Frequencies of lucene unigrams and bigrams
-
01-10-2019 - |
Question
i am storing in lucene index ngrams up to level 3. When I am reading the index and calculating scoring of terms and ngrams I am obtaining results like this
TERM FREQUENCY.... TFIDF
minority 25 16.512926
minority report 24 16.179296
report 27 13.559037
cruise 12 11.440491
tom cruise 7 8.737819
So, if we look at the example of "tom cruise", together as bigram it occurs 7 times. And from this we see that "cruise" occurs alone 5 times. So I dont want this duplication of frequency, because "cruise" alone has scored better than "tom cruise", which is not true, since it is contained inside.
Sorry if i explain bad i dont know how to call this type of scoring, if someone know to explain this technical words, please edit.
Thank you
Solution
I believe I answered a similar question you asked a while ago. IIUC, you want the more important terms to stand out, and you feel that "tom cruise" is more important than "cruise".

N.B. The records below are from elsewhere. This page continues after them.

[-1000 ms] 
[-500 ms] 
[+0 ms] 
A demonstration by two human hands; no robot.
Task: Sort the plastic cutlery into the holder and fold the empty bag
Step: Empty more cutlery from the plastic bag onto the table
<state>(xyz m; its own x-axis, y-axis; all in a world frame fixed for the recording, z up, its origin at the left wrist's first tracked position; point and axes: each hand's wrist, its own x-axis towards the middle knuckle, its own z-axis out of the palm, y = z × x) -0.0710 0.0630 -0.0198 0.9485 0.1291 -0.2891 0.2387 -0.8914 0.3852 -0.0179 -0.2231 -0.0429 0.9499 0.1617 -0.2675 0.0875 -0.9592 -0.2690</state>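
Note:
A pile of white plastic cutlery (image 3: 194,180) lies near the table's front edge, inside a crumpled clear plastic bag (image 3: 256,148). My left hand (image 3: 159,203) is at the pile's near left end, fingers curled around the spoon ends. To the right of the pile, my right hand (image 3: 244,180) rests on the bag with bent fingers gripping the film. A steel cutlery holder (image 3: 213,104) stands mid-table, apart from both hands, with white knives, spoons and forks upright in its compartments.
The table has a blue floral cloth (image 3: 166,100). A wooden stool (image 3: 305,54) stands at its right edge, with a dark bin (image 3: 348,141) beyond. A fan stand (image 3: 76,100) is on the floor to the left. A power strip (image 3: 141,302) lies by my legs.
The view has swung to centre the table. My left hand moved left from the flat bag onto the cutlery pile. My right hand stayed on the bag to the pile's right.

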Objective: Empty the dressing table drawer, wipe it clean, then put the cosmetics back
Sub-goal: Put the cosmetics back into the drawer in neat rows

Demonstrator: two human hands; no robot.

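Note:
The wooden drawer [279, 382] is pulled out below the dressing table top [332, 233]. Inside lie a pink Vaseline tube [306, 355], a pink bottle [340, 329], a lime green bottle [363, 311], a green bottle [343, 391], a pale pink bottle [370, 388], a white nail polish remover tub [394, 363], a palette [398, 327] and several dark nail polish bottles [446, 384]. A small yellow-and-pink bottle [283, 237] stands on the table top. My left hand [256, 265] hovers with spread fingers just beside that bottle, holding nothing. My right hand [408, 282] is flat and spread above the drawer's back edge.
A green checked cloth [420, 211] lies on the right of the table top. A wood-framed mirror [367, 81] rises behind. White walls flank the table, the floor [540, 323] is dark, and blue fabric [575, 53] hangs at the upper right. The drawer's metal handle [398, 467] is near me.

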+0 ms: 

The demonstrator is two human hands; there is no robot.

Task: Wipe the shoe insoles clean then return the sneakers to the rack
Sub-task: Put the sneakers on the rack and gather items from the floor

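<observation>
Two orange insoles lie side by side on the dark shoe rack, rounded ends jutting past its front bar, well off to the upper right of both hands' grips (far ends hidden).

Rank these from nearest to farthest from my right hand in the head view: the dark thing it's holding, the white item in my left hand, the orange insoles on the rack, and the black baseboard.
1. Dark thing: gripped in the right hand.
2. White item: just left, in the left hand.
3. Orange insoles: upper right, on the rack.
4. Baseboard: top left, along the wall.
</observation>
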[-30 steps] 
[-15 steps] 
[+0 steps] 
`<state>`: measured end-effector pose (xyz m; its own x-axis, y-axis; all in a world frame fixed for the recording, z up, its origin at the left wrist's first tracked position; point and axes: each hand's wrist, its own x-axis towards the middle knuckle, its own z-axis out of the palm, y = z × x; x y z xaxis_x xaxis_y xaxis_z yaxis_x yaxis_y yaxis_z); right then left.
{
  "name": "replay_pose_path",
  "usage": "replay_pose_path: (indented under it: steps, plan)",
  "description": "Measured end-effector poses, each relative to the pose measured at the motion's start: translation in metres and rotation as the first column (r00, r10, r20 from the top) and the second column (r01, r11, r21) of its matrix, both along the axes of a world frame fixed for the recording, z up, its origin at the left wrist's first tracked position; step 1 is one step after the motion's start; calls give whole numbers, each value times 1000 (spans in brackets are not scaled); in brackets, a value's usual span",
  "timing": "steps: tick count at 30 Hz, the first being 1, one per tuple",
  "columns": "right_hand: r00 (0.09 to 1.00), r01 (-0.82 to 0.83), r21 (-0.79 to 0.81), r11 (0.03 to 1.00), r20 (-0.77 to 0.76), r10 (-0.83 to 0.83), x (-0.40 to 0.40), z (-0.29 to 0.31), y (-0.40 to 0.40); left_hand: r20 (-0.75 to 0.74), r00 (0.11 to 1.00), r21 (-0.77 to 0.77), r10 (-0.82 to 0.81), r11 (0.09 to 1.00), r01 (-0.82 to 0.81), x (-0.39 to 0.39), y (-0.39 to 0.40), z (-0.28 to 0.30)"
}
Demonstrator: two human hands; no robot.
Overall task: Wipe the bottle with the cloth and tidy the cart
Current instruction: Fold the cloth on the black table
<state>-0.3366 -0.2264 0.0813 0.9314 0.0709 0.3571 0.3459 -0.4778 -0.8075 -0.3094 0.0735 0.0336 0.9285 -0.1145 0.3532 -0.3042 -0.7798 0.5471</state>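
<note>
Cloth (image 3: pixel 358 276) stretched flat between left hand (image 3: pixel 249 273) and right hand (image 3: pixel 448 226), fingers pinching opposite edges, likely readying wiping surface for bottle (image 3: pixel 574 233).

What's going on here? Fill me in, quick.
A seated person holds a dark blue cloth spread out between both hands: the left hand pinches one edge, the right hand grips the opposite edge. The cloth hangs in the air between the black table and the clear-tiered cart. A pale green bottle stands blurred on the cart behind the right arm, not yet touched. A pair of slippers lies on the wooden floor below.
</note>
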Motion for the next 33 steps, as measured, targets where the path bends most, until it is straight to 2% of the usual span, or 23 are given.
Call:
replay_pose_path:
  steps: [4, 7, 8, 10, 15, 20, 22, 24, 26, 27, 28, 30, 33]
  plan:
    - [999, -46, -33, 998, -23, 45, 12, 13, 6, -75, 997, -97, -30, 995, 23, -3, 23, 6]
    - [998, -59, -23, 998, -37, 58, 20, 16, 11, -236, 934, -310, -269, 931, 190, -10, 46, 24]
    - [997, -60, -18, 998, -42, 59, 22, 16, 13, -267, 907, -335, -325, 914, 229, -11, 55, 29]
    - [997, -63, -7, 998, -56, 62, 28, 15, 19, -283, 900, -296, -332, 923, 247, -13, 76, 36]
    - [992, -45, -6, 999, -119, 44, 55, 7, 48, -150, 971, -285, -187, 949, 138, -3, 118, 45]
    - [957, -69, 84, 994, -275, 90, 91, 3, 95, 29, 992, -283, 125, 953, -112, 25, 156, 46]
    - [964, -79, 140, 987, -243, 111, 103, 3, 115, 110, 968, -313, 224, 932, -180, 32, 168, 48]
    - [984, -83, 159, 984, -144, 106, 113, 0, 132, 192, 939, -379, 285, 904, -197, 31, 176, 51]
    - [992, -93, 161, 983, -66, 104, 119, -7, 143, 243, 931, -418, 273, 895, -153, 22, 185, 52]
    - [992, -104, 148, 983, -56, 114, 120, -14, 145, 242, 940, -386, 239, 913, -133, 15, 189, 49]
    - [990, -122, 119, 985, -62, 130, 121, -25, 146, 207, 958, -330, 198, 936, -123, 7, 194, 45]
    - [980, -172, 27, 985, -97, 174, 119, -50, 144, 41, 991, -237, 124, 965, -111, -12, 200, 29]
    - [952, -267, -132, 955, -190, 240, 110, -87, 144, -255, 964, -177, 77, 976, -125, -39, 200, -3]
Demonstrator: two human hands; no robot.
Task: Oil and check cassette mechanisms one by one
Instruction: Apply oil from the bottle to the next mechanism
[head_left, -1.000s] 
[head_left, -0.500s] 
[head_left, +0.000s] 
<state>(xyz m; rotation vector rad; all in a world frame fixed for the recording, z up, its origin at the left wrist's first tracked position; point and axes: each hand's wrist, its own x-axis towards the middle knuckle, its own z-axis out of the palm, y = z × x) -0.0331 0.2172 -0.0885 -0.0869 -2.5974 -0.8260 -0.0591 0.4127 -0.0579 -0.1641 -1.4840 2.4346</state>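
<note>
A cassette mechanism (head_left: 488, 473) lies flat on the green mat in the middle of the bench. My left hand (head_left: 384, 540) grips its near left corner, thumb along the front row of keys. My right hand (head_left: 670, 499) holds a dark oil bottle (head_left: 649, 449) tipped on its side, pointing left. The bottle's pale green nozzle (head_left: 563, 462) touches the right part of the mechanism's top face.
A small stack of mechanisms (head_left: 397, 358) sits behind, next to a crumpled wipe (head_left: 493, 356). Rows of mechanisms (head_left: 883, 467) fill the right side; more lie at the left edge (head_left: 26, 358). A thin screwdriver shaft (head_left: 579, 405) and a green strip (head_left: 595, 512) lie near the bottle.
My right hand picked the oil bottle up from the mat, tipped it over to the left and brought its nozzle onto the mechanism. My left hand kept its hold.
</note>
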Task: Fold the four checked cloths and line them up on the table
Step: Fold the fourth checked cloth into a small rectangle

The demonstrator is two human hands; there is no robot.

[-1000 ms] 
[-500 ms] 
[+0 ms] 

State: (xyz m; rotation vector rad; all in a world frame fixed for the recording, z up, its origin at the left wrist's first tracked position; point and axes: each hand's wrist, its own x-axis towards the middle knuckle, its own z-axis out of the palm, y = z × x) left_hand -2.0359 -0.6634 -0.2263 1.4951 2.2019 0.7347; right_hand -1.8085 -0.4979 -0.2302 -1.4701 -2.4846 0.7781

This looks like a problem in your model of the data. TFIDF seems to be wrong for what you want. You can try building a language model, as described in Peter Norvig's "Beautiful Data" chapter.
The gist is:
- Calculate a probability per each unigram, bigram and trigram (you will need smoothing or back-off as explained in the paper).
- Choose your terms by probability rather than TFIDF.
A Language Model Approach to Keyphrase Extraction seems to do similar stuff. Some alternatives are Kea (which uses TFIDF as one feature among several) and Peter Turney's Keyphrase extraction work.